Aysendiz Gokcin, Pink Flloyd Classical Concept. I love me some "things played on genre-inappropriate instruments" covers and this is fantastic. It's not a parody, it's a re-arrangement which really brings out some of the elements of the original - especially the tracks taken from Dark Side of the Moon.



Audio fiction:
  • The October Man and What Abigail Did That Summer, by Ben Aaronovitch. I really enjoyed the October Man - loved the deep dive into A New Niche Thing (in this case, Rhineland wine production). On the flip side, I might have enjoyed it less but think What Abigail Did That Summer is perhaps a better book. It was a nice change to be in the perspective of someone who rightly mistrusts the metropolitan police, and I'm intrigued by the set-up for Abigail-led content with a different (though lbr not less Problematique) set of authority. I particularly admired the way that, instead of having a single foil to Abigail's brother, we got two characters, and one of them was also a foil to Abigail herself. I like refractions of characterisation through clusters, I suppose.
  • I've resumed The Magnus Archives, with a couple of episodes from s3 the other night
  • New podcast discovery: Monstrous Agonies. Conceit: a late night radio segment for the supernatural, with the host taking listener letters for advice (actually listener submitted, so it's a sort of collaborative fiction). I link to episode 77, of which I particularly enjoyed the second letter. The mid-episode ads are great, too.
  • Kehkashan Khalid, The petticoat government, in Fantasy Magazine
  • L Chan, Re/union in Clarkesworld. A dutiful daughter attends New Year celebrations with the AI figures of her ancestors


  • Non-fiction audio:
  • Loremen Pod, as ever. I particularly enjoyed this week's episode on The Great Bed of Ware
  • Hakai Magazine, which delivers "Coastal news". It's based in Victoria, BC, so a lot of content from the Puget Sound/Salish Sea kind of area, but by no means exclusively. For instance, I enjoyed this episode, in which we learn that a fake beach was accidentally good for sharks.
  • The History Listen, by Australian ABC radio. I was fascinated by an episode on the 1930s craze for Hawaiian steel-string guitar in Australia, not least because it made sense of some of the things my grandfather had said about liking "Hawaiian" music in his youth. I wish the episode had explored the racial dynamics a little more - most of the people they spoke about were white, but at one point a white interviewee learned (in Australia, if I recall correctly) from a Maori family - I'd love to know more about that. And about other factors in the makeup of the 4,000 students of Hawaiian guitar in Sydney: apparently a small majority were women, but the episode didn't touch on class, or interaction with employment categories, or much on the Great Depression at all.
  • Sports Greatest Crimes, a BBC podcast, specifically the sub-series on Shergar the racehorse which is inexplicably hosted by Vanilla Ice.

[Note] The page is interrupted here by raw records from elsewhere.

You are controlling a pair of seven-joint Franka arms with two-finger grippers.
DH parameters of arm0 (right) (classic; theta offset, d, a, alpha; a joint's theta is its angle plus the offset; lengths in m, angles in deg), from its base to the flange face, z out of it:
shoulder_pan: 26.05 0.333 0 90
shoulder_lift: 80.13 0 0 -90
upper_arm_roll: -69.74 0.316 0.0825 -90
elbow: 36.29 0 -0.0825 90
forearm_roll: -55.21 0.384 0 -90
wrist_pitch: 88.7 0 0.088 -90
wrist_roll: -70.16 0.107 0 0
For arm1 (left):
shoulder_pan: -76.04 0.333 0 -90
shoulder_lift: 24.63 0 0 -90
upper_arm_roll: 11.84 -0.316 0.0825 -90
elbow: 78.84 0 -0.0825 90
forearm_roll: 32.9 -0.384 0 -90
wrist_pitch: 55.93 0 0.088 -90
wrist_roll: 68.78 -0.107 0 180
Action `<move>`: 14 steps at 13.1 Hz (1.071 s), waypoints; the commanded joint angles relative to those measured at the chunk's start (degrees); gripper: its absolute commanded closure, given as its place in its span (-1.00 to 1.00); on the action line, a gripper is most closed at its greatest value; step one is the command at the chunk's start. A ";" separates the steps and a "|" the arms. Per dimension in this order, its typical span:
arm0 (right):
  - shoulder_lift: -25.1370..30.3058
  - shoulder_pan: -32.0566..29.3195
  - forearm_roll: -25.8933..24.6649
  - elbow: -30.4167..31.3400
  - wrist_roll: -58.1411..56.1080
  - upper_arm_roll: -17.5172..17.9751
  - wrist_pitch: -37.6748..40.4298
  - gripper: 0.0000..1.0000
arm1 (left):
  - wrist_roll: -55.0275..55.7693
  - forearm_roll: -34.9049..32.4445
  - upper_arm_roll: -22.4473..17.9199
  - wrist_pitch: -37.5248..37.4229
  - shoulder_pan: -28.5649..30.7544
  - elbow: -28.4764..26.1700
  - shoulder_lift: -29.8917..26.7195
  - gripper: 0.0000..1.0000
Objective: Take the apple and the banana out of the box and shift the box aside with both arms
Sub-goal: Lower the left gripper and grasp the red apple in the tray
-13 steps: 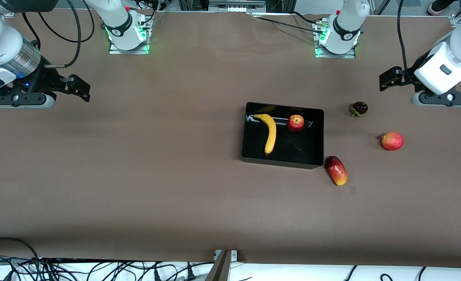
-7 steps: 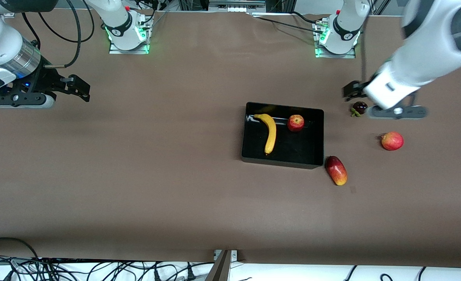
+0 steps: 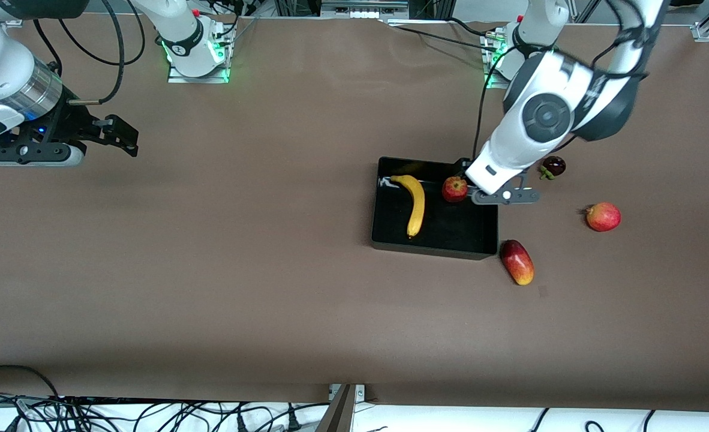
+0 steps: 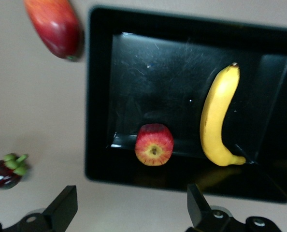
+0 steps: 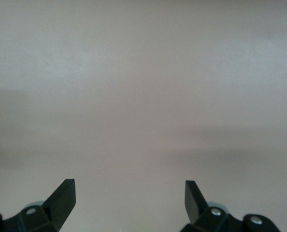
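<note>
The black tray [image 3: 435, 237] is sitting near the table's middle, holding the banana [image 3: 415, 203] and the apple [image 3: 454, 188] by its edge toward the robots. The left gripper [image 4: 129, 205] is hanging wide open over that edge. The mango [image 3: 516, 261] is lying at the tray's corner nearest the camera, toward the left arm's end; the mangosteen [image 3: 553, 166] and round red fruit [image 3: 603, 216] are resting nearer that end. The right gripper [image 5: 129, 198] is waiting, spread wide, over bare table at its own end

A wide brown counter [image 3: 210, 270] fills the scene under even light, with tangled black cables [image 3: 90, 414] on a white surface along its edge nearest the front camera.
</note>
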 commanded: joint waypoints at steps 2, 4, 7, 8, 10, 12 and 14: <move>-0.38 -0.68 -0.54 -1.04 -0.74 0.53 0.29 -1.00 | -0.38 -0.40 0.12 8.41 -2.02 -4.01 3.81 -1.00; -0.38 -0.77 -0.54 -1.04 -0.82 0.53 0.29 -1.00 | -0.38 -5.65 0.12 15.44 -2.12 -6.99 5.75 -1.00; -0.38 -0.77 -0.54 -1.04 -0.74 0.62 0.29 -1.00 | -0.38 -7.17 0.12 24.76 -2.21 -10.59 8.74 -1.00; -0.38 -0.77 -0.54 -1.04 -0.82 0.53 0.29 -1.00 | -0.30 -8.13 0.12 26.18 -2.21 -11.56 9.36 -1.00; -0.38 -0.77 -0.54 -1.04 -0.74 0.62 0.29 -1.00 | -0.30 -8.23 0.12 26.28 -2.21 -12.54 9.63 -1.00; -0.38 -0.77 -0.54 -1.04 -0.74 0.53 0.29 -1.00 | -0.30 -8.23 0.12 26.28 -2.29 -12.54 10.24 -0.67; -0.38 -0.77 -0.54 -1.04 -0.82 0.53 0.29 -1.00 | -0.47 -8.23 0.12 25.76 -2.29 -12.54 10.15 0.33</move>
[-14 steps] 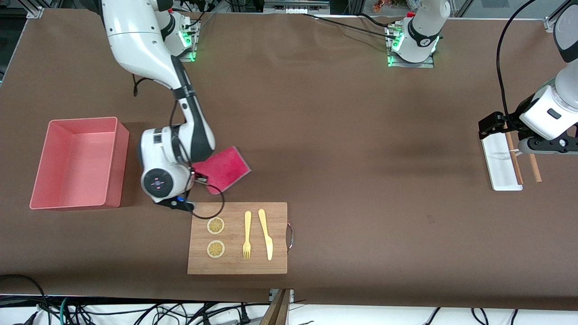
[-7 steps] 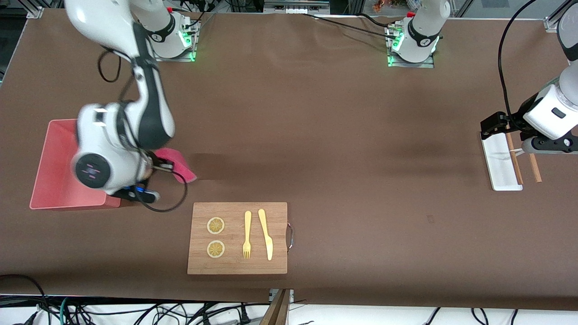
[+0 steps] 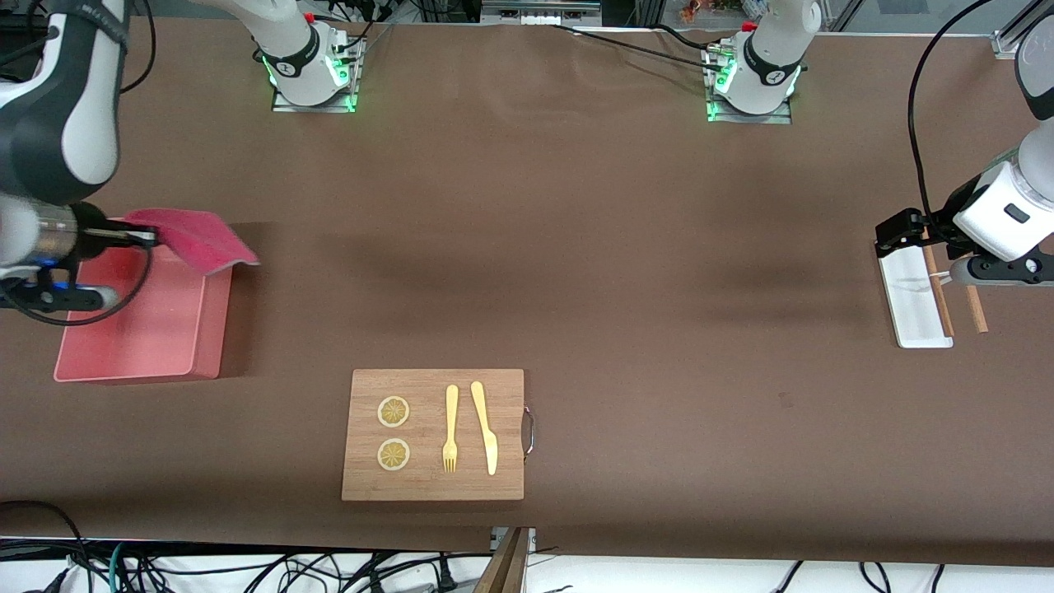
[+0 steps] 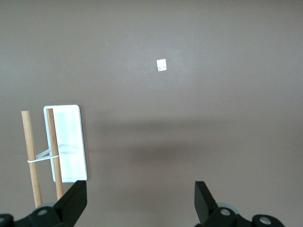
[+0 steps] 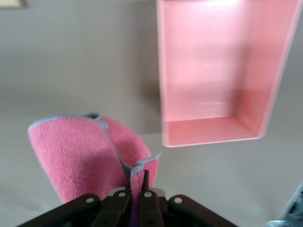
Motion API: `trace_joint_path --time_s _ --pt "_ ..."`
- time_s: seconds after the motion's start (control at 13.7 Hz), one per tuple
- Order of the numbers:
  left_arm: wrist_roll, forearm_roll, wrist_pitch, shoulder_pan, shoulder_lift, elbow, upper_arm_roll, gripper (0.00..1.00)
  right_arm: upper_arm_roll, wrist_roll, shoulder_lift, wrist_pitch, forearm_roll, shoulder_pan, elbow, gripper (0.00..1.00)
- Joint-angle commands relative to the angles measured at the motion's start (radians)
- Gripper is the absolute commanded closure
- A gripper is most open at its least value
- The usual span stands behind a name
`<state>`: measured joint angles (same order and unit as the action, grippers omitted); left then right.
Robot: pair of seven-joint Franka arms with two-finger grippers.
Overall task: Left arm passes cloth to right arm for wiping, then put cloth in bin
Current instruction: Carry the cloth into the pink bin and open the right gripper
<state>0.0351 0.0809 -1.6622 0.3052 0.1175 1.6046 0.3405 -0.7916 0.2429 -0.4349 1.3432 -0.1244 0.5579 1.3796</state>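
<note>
Presently, the scene reads as follows.

Right gripper: fingers clamped together on one edge of the cloth, in the air over the bin's corner that lies farthest from the front camera; in the right wrist view the two thin fingertips pinch the cloth's pale hem.

Cloth: crimson-pink, held off the table by the right gripper, hanging partly over the bin's wall and partly over the brown table beside it; in the right wrist view it droops in a soft fold with its grey edge showing.

Bin: salmon-pink box at the right arm's end of the table, nothing lying in it in the right wrist view.

Right arm: reaches from its base to that end of the table.

Left gripper: fingers wide apart, holding nothing, waiting over the white tray; the left wrist view shows bare table between the fingers.

White tray: at the left arm's end of the table, with two wooden sticks lying by it.

Wooden board: near the front camera, well apart from the bin, bearing two lemon slices, a yellow fork and a yellow knife.
</note>
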Motion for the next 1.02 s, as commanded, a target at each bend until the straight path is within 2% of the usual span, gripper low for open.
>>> trace_joint_path --time_s 0.0,0.29,0.51,0.8,0.88,0.95 --pt "0.008 -0.006 0.021 0.000 0.014 -0.035 0.003 0.00 -0.009 0.154 -0.033 0.008 0.043 -0.094 -0.007 1.00" --pt "0.008 -0.006 0.021 0.000 0.014 -0.035 0.003 0.00 -0.008 0.312 -0.096 0.089 0.071 -0.217 0.010 1.00" --pt "0.009 -0.007 0.021 0.002 0.014 -0.035 0.003 0.00 -0.005 0.325 -0.158 0.215 0.048 -0.236 0.062 1.00" --pt "0.008 -0.007 0.021 0.002 0.016 -0.035 0.003 0.00 0.015 0.325 -0.243 0.315 -0.064 -0.260 0.075 1.00" --pt "0.008 -0.007 0.021 0.002 0.014 -0.035 0.003 0.00 0.021 0.325 -0.261 0.317 -0.069 -0.262 0.076 0.95" --pt "0.006 -0.007 0.021 0.002 0.014 -0.035 0.003 0.00 0.022 0.323 -0.278 0.317 -0.076 -0.262 0.075 0.39"
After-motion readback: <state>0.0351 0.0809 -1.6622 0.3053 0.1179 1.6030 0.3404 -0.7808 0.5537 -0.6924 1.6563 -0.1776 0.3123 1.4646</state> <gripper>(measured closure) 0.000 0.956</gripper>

  • Cool People Who Did Cool Stuff, hosted by Margaret Killjoy. I particularly loved the two-parter on Isabelle Eberhardt, but I really admired Margaret's historical research work on The Battle of Cable Street, where she starts a decade and change beforehand, looking at labour solidarity between Jewish tailors and Irish dockworkers. One of her key arguments - and she doesn't push it to a "great originary point" line, but it's the stronger for not being over-sensationalised - is that the Irish dockworkers around Cable Street were *particularly* disinclined toward Oswald Moseley's anti-semitic recruiting tactics, not because they were particularly noble, but because a great many of them had in fact grown up in Jewish homes for a few years - because part of the turnabout of solidarity between the two unions had involved two teenage Jewish girls in the 20s organising to take the children of dockworkers into Jewish homes during a prolonged strike. Radical childcare in action!
  • Betwixt the Sheets, On dick picks: the history. I enjoyed this a lot - it's actually mostly a modern sociological look at dick picks, and the relationship between solicited nudes as part of modern erotic life and the unsolicited dick pic phenomenon. Still, I had some baffled moments listening to two straight cis women talk about dicks, which I should post about in a separate and probably locked post.